On Thu, Nov 18, 2010 at 5:46 PM, Peter <peter@maubp.freeserve.co.uk> wrote:
Hi all,
Something I want to do in several of my workflows is to filter a FASTA file (or potentially other format sequence files) using a list of desired identifiers (e.g. a column from a tabular file).
Right now I can achieve this with three steps in Galaxy. Suppose I have:
Dataset #1, FASTA file
Dataset #2, Tabular file with identifiers of interest (e.g. BLAST hits, or filtered output from a sequence analysis tool)
Then:
Create tabular Dataset #3 using FASTA-to-tabular on Dataset #1, subject to the enhancement proposed here: http://lists.bx.psu.edu/pipermail/galaxy-dev/2010-November/003717.html
Create tabular Dataset #4 using join on Datasets #2 and #3 using the matched identifier columns.
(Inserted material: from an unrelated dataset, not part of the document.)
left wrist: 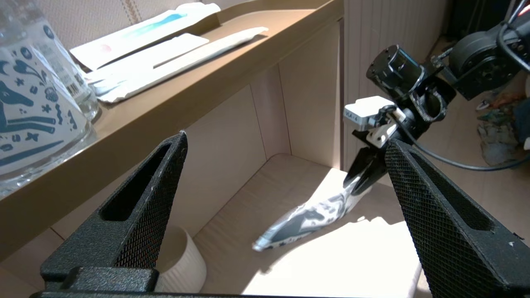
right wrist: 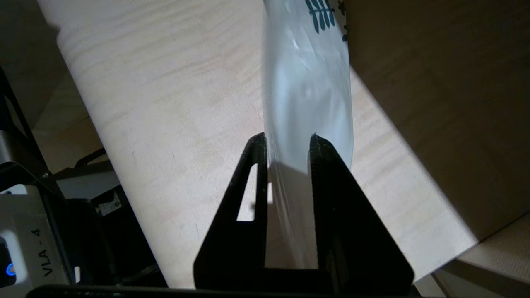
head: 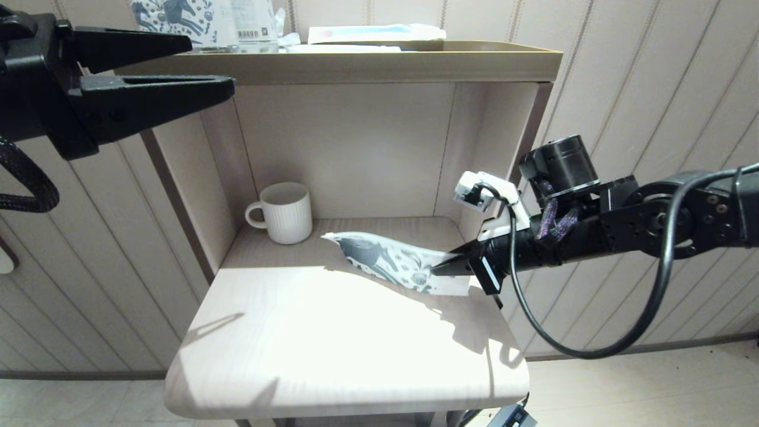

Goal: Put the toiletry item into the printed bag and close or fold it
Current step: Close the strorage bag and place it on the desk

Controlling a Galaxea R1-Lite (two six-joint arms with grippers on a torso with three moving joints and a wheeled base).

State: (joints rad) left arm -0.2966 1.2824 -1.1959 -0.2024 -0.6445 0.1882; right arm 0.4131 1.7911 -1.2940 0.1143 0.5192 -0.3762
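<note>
The printed bag (head: 385, 258) is white with a dark teal horse. Its left end rests on the lower shelf, and its right end is raised in my right gripper (head: 436, 270), which is shut on that edge. In the right wrist view the bag (right wrist: 306, 82) runs out from between the fingertips of the right gripper (right wrist: 287, 138). My left gripper (head: 213, 62) is open and empty, held high beside the top shelf. The left wrist view looks down past the left gripper (left wrist: 285, 138) at the bag (left wrist: 306, 217). The toiletry item (left wrist: 207, 43), a slim white strip, lies on the top shelf.
A ribbed white mug (head: 286, 212) stands at the back left of the lower shelf (head: 332, 356). On the top shelf (head: 356, 65) are an upright horse-printed pack (head: 175, 18) and a blue-and-white flat packet (head: 367, 32). Side panels wall in the back of the lower shelf.
</note>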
This does the filtering.
Create FASTA Dataset #5 using tabular-to-FASTA on Dataset #4.
This works (at least for reasonably sized datasets), but requires three steps and the creation of at least two temporary files.
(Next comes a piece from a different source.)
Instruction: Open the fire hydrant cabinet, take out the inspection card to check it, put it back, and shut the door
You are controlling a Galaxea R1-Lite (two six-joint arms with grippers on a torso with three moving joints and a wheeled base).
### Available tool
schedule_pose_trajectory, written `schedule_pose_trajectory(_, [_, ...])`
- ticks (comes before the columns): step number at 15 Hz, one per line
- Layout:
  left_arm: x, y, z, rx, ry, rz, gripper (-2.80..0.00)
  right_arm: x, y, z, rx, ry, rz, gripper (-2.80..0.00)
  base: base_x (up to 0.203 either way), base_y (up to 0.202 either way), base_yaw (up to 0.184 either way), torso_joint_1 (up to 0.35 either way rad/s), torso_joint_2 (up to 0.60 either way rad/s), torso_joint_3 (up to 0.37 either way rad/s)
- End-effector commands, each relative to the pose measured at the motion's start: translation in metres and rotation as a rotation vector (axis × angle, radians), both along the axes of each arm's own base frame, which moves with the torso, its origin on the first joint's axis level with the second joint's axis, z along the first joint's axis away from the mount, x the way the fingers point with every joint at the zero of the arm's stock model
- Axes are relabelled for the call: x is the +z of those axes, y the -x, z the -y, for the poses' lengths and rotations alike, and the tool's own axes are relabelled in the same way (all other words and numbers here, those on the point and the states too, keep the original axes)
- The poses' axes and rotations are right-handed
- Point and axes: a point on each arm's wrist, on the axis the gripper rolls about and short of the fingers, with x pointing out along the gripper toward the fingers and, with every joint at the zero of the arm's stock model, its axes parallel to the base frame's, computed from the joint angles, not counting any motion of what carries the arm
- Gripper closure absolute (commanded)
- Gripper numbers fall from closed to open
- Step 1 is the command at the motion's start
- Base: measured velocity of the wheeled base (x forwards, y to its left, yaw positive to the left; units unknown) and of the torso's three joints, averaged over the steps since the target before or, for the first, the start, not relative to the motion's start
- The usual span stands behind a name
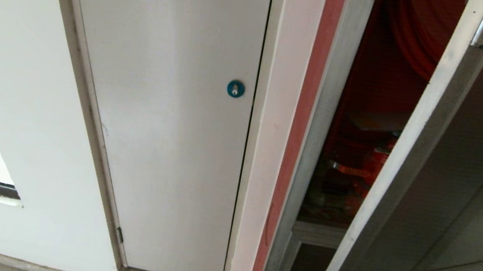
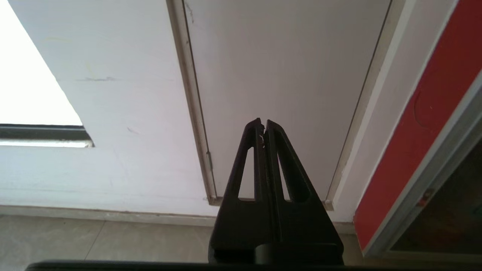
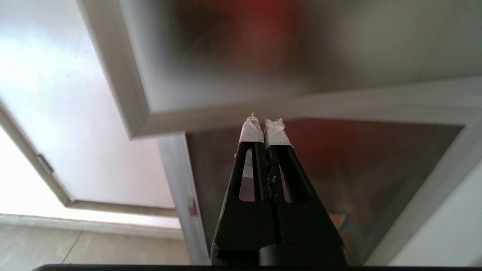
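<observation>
Fire hydrant cabinet [image 1: 354, 137]: at right, red interior exposed. Door [image 1: 443, 182]: glass, silver-framed, ajar, swung partway outward. Inspection card: not visible. Right end effector [image 3: 264, 126]: fingers together, empty, low by the door's bottom corner. Left end effector [image 2: 263, 123]: pinched closed, empty, facing white panel [image 1: 164, 110]. Advice: widen door from its free edge before reaching inside.
</observation>
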Motion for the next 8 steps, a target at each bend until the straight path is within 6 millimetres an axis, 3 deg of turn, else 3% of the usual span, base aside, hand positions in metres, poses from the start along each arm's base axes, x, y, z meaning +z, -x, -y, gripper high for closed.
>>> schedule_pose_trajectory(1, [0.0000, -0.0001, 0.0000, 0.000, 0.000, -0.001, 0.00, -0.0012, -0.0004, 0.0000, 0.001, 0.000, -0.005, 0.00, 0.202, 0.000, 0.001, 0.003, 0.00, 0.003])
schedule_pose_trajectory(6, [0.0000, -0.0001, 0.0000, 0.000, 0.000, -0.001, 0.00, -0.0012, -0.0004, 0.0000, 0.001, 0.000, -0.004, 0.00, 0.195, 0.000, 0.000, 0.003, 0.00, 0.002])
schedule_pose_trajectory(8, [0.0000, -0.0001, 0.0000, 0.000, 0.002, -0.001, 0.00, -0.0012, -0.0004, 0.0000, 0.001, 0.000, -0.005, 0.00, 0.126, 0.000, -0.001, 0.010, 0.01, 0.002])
I'd like to introduce another tool under "FASTA manipulation" to do it on one step (rather than three). Am I going against the apparent Galaxy ideal that complex manipulations should be done with tabular files? Would such a FASTA filter tool be of interest to add directly to Galaxy (e.g. under the "FASTA manipulation" section), or better off on the community tool shed?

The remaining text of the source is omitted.